LETTER: Votergasm won’t increase any sex
September 26, 2004
I was quoted recently in an Iowa State Daily article about a Web site started up by Columbia University graduates that is asking young people to agree to not have sex on Nov. 2 with anyone who has not voted in that election.
I’ve gotten many e-mails and a bunch of phone calls including some by people who felt strongly that I should have condemned this initiative because it will lead to “frivolous” sex and it “demeans” the election process.
One college student wrote that this sounds just like “Lysistrata,” Aristophanes’ pacifist play, which was written 21 years into the Peloponnesian Wars. The play had a similar theme of the women of Athens getting tired of losing their sons on the battlefield against Sparta and conspiring to deny their husbands sex until they made peace.
My response on sex and voting has been consistent: Many young people have casual sex, and connecting sex to voting is probably not going to result in a single new person having casual sex.
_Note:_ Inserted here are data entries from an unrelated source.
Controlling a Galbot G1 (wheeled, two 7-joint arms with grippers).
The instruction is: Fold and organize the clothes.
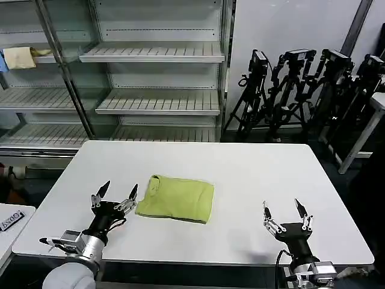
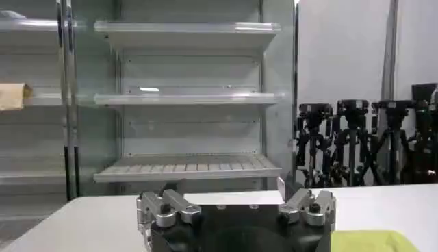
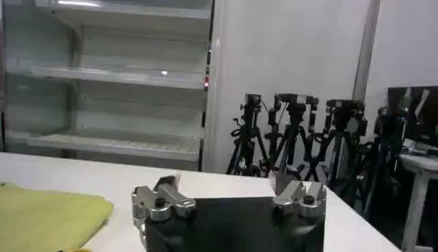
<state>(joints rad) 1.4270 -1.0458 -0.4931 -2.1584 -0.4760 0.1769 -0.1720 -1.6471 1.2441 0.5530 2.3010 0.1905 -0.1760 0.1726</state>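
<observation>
The lime yellow-green T-shirt [image 1: 177,198] lies folded into a compact rectangle on the white table [image 1: 240,168], a little left of centre. Its edge shows as a yellow-green patch in the left wrist view [image 2: 373,241] and the right wrist view [image 3: 48,216]. My left gripper [image 1: 115,193] stands open just left of the shirt, fingers pointing up, holding nothing. Over the table's front right, well apart from the shirt, my right gripper [image 1: 283,209] is open and empty too.
Behind the table stand grey metal shelves [image 1: 156,54], with a small beige folded cloth [image 1: 19,57] on a shelf at the far left. Several black tripods [image 1: 301,90] crowd the back right. A side table edge [image 1: 9,220] shows at the near left.
</observation>
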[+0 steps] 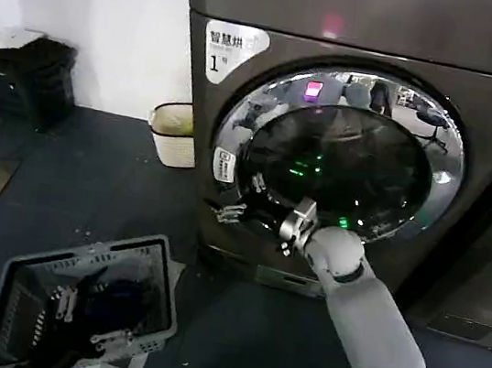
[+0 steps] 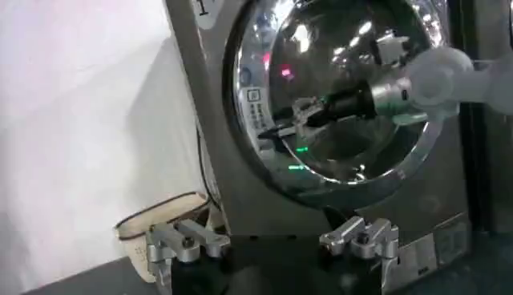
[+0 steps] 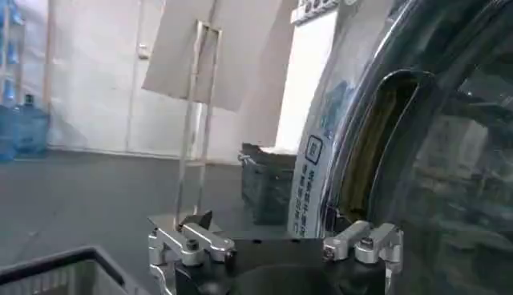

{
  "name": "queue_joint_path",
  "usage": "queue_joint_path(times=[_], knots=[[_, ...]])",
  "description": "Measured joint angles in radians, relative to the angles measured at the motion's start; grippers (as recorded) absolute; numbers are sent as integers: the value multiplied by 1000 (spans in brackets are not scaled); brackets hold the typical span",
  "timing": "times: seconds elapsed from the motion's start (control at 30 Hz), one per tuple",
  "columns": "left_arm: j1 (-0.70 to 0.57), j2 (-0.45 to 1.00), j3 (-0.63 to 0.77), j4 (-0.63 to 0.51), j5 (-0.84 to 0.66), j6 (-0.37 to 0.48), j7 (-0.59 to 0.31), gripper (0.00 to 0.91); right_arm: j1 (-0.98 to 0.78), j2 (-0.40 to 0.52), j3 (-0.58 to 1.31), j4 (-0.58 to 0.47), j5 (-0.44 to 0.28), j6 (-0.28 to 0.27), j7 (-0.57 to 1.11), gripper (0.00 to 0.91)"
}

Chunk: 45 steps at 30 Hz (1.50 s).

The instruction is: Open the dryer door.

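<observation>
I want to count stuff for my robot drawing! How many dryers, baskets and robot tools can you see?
Dryers: 1, the dryer with its dryer door.
Baskets: 2, grey basket, cream basket.
Tools: 2, right tool, left tool.
Total: 5

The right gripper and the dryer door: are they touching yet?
Cannot tell. In the head view the right gripper overlaps the chrome ring of the dryer door at its left edge, but neither contact nor a gap is plain.

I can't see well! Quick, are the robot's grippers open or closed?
Left gripper: open, holding nothing.
Right gripper: open, at the chrome-ringed round dryer door.
</observation>
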Motion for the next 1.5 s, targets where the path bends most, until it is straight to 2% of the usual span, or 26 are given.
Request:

On the matter of frivolous activity demeaning elections: This year over 30 percent of Americans will vote by absentee ballots mailed to them.
Hundreds of thousands will have “voting parties” where they will consume beverages, eat shrimp, popcorn, burgers and then sit around as a group and vote.
In some cases, people apparently will try to talk others into voting “their way” much like in the Iowa caucuses. That’s more weird than sex and voting because voting is supposed to be a confidential and private act and absentee ballots in some poor neighborhoods will probably result in votes being sold to agents of the politicians running. Also over $1 billion spent for the 2004 presidential election is truly obscene!
We are living in a difficult and strange time when it comes to politics! Voting and sex is a gimmick intended to call attention to the need to vote.